Please repeat the lines below, exactly and only, from the one that holds "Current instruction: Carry" through the one that holds "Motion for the".

### PROVIDED MATERIAL
◆ ◆ ◆ ◆

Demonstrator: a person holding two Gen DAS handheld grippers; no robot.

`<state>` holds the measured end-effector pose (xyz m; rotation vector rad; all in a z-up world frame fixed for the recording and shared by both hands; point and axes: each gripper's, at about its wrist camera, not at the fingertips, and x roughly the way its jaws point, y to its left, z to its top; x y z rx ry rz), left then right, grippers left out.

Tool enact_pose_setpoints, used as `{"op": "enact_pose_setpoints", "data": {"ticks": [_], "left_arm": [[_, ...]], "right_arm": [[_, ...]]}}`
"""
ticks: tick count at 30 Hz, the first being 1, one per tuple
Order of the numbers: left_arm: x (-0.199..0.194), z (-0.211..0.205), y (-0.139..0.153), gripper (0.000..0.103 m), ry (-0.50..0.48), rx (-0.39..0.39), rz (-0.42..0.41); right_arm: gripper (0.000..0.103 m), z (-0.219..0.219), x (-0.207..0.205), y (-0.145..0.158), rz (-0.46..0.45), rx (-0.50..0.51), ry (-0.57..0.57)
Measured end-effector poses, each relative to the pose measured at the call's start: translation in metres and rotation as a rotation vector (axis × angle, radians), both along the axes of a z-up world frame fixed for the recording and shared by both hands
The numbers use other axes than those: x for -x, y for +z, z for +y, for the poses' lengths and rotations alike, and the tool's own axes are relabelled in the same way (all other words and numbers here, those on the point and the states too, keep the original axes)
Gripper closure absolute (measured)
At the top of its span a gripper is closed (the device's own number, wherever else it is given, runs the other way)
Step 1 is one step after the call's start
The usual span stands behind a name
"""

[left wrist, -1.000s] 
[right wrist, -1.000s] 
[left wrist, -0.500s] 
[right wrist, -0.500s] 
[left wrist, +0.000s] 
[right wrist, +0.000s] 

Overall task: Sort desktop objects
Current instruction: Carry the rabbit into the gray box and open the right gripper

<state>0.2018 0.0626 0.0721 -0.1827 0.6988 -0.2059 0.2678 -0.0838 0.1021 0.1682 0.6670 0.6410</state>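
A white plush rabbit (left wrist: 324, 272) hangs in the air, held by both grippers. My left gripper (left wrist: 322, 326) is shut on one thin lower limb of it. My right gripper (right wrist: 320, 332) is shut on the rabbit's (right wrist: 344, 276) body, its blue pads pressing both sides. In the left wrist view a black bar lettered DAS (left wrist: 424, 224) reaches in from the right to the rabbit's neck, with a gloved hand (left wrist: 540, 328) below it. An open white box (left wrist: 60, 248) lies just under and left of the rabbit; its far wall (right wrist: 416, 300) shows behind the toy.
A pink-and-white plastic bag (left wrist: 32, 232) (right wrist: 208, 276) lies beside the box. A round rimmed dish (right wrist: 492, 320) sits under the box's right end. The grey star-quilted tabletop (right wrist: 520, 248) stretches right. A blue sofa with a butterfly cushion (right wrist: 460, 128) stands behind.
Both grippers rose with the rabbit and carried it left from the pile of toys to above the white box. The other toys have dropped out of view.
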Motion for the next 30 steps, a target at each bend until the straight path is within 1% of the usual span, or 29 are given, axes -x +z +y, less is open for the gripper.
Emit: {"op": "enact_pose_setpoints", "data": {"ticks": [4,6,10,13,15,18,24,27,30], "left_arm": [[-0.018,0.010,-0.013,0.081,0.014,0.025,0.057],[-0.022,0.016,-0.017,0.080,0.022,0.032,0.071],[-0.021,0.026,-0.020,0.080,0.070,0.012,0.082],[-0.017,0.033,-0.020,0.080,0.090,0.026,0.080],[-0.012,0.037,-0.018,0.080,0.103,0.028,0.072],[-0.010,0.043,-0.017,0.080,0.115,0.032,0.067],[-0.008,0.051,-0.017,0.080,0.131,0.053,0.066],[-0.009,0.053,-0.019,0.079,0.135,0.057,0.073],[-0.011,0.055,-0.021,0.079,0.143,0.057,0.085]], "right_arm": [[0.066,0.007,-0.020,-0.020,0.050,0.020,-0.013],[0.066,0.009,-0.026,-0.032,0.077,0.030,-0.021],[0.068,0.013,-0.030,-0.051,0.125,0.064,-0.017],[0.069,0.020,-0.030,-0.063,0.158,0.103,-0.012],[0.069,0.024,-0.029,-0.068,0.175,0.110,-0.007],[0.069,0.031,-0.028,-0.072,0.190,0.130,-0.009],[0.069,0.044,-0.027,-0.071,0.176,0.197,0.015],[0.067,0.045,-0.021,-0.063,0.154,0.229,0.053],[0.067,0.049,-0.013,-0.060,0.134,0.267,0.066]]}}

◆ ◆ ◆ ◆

### WRITTEN REPLY
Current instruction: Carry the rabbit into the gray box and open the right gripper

<state>0.2018 0.0626 0.0721 -0.1827 0.6988 -0.2059 0.2678 -0.0838 0.1021 0.1682 0.6670 0.6410</state>
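A white plush rabbit (left wrist: 324, 272) hangs in the air, held by both grippers. My left gripper (left wrist: 322, 326) is shut on one thin lower limb of it. My right gripper (right wrist: 320, 332) is shut on the rabbit's (right wrist: 344, 276) body, its blue pads pressing both sides. In the left wrist view a black bar lettered DAS (left wrist: 424, 224) reaches in from the right to the rabbit's neck, with a gloved hand (left wrist: 540, 328) below it. An open white box (left wrist: 60, 248) lies just under and left of the rabbit; its far wall (right wrist: 416, 300) shows behind the toy.
A pink-and-white plastic bag (left wrist: 32, 232) (right wrist: 208, 276) lies beside the box. A round rimmed dish (right wrist: 492, 320) sits under the box's right end. The grey star-quilted tabletop (right wrist: 520, 248) stretches right. A blue sofa with a butterfly cushion (right wrist: 460, 128) stands behind.
Both grippers rose with the rabbit and carried it left from the pile of toys to above the white box. The other toys have dropped out of view.
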Motion for the next 30 steps, a target at each bend until the straight path is within 1% of the usual span, or 29 are given, axes -x +z +y, less is open for the gripper.

The work on this exercise has been finished.